Cinema and mental constructs

Gioli, similarly to Stan Brakhage in this regard, articulates his visual works from two points of reference: the philosophical thought of Ludwig Wittgenstein, on the one hand, and the literary work of Gertrude Stein, on the other. Like the texts of the celebrated collector and friend of Picasso, the iconic constructions of Gioli have meaning only as mental mechanisms. Traumatografo [Traumatograph] is characteristic of this attempt to represent a psychological state, a drive. The images are presented in symbolic fashion, outside all discursive logic. Only death, fatal outcome and perfectly representable reality, will be staged, dramatized by an arrested image from a sequence of a driver thrown through a window accompanied by the ringing of a telephone. The calling into question of figurative representation—Darstellung—for Wittgenstein, explored in detail in the Philosophical Investigations serves as a kind of Ariadne’s thread in the work of Gioli: the manipulation of his images, the alternation of positive and negative, the effects of matting images, the charged quality (Prägnanz) of the subject matter, the erratic movements of the images all confirm this permanent quest for the relationship between the cogito and the imago, the presentation of which he stages, for example, in a sequence of Il volto inciso [The Graven Face], where the cinematographic image is projected onto the face of the person being filmed. Gioli here juxtaposes the image and its mental perception—transmitted to us as spectators—by means of the grimaces or mimetic actions of the actor. The images of Paolo Gioli refuse a contingent orthonormal and isomorphic representation of physiological vision; they are, in the iconic domain, what the eructations of Antonin Artaud were in language, the surpassing, dear to Wittgenstein, of the surpassing of oneself.

Problems in perspective

Walter Benjamin brought our attention—and before him Luigi Pirandello—to this similitude of the filmed image and the image reflected back to us by a mirror. This latter, on the other hand, establishes a personal relation, an intimate one, just where the cinema will displace this image towards the audience. For Gioli, this is a recurrent question in his work with the mirror as a paradigmatic figure.
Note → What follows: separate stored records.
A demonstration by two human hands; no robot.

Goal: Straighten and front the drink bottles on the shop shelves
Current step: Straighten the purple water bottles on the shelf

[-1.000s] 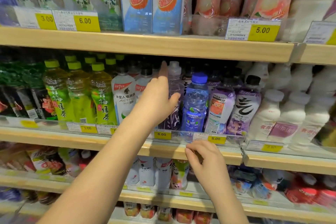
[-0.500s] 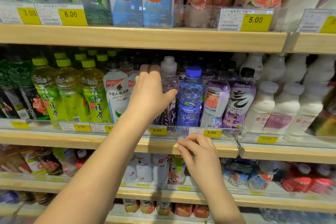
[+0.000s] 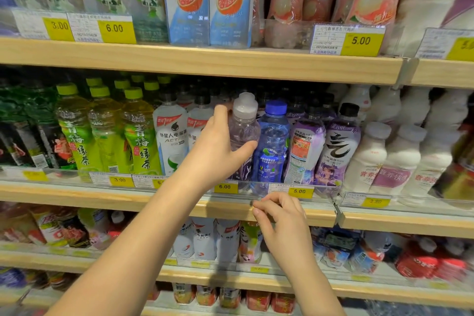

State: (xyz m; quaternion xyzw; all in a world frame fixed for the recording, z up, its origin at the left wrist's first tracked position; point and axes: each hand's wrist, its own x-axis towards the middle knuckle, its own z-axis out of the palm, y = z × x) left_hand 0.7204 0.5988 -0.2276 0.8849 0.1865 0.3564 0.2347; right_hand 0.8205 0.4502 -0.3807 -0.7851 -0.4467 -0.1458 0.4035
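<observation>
Fingers (image 3: 269, 204) of the right hand (image 3: 284, 220) are curled, with their tips at the front edge of the wooden shelf (image 3: 102, 197), just under the price strip (image 3: 300, 191). I cannot tell if they pinch anything. Beyond them, the left hand (image 3: 218, 151) grasps a clear bottle (image 3: 243, 128) with a white cap, thumb on its front. A blue bottle (image 3: 273, 141) touches it just right of this thumb. Little free room is between the caps and the upper shelf (image 3: 205, 64).

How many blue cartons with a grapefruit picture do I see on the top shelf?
2: the left carton and the right carton, side by side. Others may hide behind them.
</observation>
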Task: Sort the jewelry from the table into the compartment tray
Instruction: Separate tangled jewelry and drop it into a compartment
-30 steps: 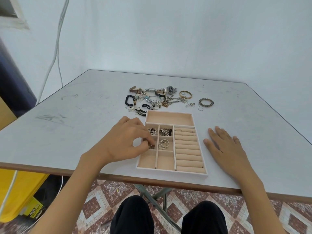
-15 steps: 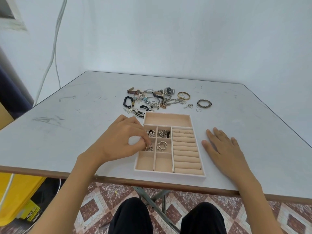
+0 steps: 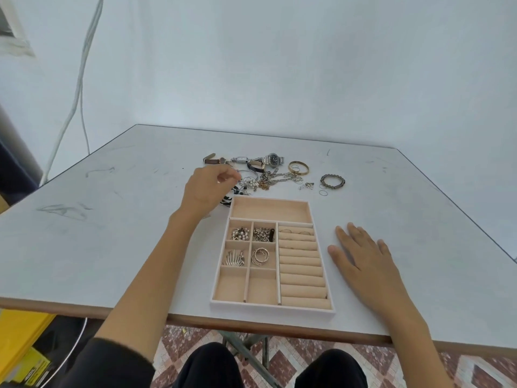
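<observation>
Beige compartment tray (image 3: 272,310) lower centre, four small cells filled. Loose jewelry pile (image 3: 268,177) on table (image 3: 112,247) just above it. At the pile's left edge, left hand (image 3: 208,189) curled; grasp unclear. Flat, splayed right hand (image 3: 363,259) right of tray.

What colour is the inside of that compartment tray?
The compartment tray is pale beige inside, whitish at its rim; the head view shows it.
</observation>
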Demonstrator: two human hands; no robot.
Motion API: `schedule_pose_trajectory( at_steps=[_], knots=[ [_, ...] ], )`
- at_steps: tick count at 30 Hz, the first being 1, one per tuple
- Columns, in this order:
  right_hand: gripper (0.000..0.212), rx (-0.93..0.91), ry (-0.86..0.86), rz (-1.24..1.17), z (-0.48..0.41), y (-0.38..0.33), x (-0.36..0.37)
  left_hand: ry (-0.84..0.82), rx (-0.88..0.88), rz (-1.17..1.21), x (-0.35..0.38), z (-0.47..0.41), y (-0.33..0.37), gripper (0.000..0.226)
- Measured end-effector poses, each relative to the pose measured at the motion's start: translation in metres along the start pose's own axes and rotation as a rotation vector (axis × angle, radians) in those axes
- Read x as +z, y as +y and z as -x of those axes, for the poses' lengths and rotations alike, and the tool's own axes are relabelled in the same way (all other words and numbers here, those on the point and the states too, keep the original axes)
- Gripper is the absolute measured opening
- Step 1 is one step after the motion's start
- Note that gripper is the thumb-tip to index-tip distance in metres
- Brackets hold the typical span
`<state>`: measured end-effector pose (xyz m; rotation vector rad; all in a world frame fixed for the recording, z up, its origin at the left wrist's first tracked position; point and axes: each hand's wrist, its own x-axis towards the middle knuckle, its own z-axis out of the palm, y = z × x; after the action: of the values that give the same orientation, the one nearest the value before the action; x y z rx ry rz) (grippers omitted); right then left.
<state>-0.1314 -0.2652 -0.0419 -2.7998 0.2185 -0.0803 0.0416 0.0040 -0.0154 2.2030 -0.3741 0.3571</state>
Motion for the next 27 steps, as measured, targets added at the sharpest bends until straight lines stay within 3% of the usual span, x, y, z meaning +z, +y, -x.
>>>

His recourse to primitive mechanisms, to the images of his precursors is most probably a means of making a judgement on the state of the image today. For if Gioli turns to the renaissance mechanism of perspectiva artificialis and to the camera obscura—the instrumental prototype of modern vision—is it by way of fascination with the past, or in order to affirm a critical position on the aporia of analogical representation, of which Baudelaire made himself the eulogist in a review of the salon of 1859, the exhibition where for the first time photography was presented.9 The response allows no ambiguity. The filmmaker revisits the mechanism of perspective as logocentric rationalism, which has little interest in the teleology of light dear to Gioli.10 He makes reference to the perspective device of the tavoletta of Brunelleschi in Immagini disburbate…, in a photo-montage where the gaze of the spectator is materialized by a particular angle of vision. This visual cone is seized by a copulatory movement of the eye, which would not have displeased Georges Bataille, the author of the 1928 Histoire de l’oeil [Story of the Eye], nor the sculptor of the celebrated pointe à l’oeil [spike for the Eye], Alberto Giacometti.

This entire problem of perspectival representation could only lead Gioli to an interest in the impossible worlds of Maurits Cornelis Escher, to whom he would dedicate a film in 1991, Metamorfoso [Metamorphosis]. There is no need to recall that Escher, like Gioli, dedicated himself to demonstrating through impossible constructions, the imposture of renaissance perspective. We can find here again then some analogies between screens in the work of Gioli and Escher’s simultaneous spaces. Finally Escher represents an exciting alternative to pre-cinema, for a representation of movement in sequences of still images. Gioli worked from plates where two spaces or two worlds were intermingled; the dissolution of one in the other, in spite of the static figures, is related to the lap dissolve in film11 and the filmmaker attempts to demonstrate in this film the links between movement and static representation in a metamorphosis.